OOC: Annie thinks this is locked, but it obviously isn't.
Why do I feel so betrayed from her going out on a date with someone else? I've been going with him for... hell, I'm getting married to him. I love this man, but feel... I don't know... for some odd reason. Maybe even a little jealous. I wanted to make ammends, I wanted to know it's okay between us and... for some crazy reason, I wanted her blessing. I wanted to know it was okay by her.

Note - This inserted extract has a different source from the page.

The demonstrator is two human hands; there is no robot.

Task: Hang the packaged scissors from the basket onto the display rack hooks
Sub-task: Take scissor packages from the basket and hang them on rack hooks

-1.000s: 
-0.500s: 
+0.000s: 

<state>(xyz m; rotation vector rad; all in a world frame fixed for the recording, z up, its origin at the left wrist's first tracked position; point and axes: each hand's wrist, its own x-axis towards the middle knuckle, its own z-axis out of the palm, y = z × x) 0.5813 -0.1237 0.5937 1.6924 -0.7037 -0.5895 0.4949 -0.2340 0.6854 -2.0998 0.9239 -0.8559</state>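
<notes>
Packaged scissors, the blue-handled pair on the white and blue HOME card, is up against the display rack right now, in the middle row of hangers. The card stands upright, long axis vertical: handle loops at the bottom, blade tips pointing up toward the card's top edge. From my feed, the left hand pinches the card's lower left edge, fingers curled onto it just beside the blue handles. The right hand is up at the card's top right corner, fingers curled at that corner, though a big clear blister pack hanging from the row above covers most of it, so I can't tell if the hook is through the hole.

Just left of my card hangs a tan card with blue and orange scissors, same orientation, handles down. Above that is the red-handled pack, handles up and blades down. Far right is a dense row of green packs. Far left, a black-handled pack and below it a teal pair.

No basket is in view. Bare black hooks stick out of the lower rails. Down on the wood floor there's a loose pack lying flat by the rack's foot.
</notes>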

But I don't think I can care anymore, I don't think I'm allowed to. It's so hard just to let her really, truely go. I want to know he won't leave. I think that's why I went with her for so long, even Dr. Yao said that. I have a fear of men and them leaving me, like Doug did. I have a fear of being alone because of him. Every fear I have stems from him.

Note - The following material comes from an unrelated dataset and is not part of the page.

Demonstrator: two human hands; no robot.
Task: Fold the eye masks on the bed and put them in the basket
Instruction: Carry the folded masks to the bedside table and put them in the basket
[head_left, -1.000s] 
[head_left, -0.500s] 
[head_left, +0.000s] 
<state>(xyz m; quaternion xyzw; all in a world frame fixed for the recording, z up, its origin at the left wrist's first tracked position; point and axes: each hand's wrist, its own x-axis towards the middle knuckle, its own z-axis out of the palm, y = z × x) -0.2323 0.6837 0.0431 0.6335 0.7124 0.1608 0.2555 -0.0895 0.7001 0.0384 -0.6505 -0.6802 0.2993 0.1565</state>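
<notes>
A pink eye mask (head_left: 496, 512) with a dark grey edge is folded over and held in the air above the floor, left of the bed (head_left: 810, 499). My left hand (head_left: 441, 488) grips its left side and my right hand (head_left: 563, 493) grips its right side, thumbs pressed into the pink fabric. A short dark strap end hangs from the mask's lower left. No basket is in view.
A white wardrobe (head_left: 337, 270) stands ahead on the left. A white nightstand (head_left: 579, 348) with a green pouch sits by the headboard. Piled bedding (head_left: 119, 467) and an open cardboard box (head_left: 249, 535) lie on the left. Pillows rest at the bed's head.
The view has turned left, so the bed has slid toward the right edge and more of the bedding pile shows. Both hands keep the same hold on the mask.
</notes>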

It's why I have to protect these boys. My mother, I know she hurts because of him, but she puts on a happier face for us and she tries to convince herself that he'll be back, but he hasn't been back all this time. Not a phone call, letter, picture. Nothing. I don't even want him back again... just to hurt us. I know I've left before, but I just couldn't be there at that time because of school, or because of him being there. I know that truely in my heart, and in my actions, that I've changed so much. I'm more mature now. I know what I want in life. I finally know who I am, finally.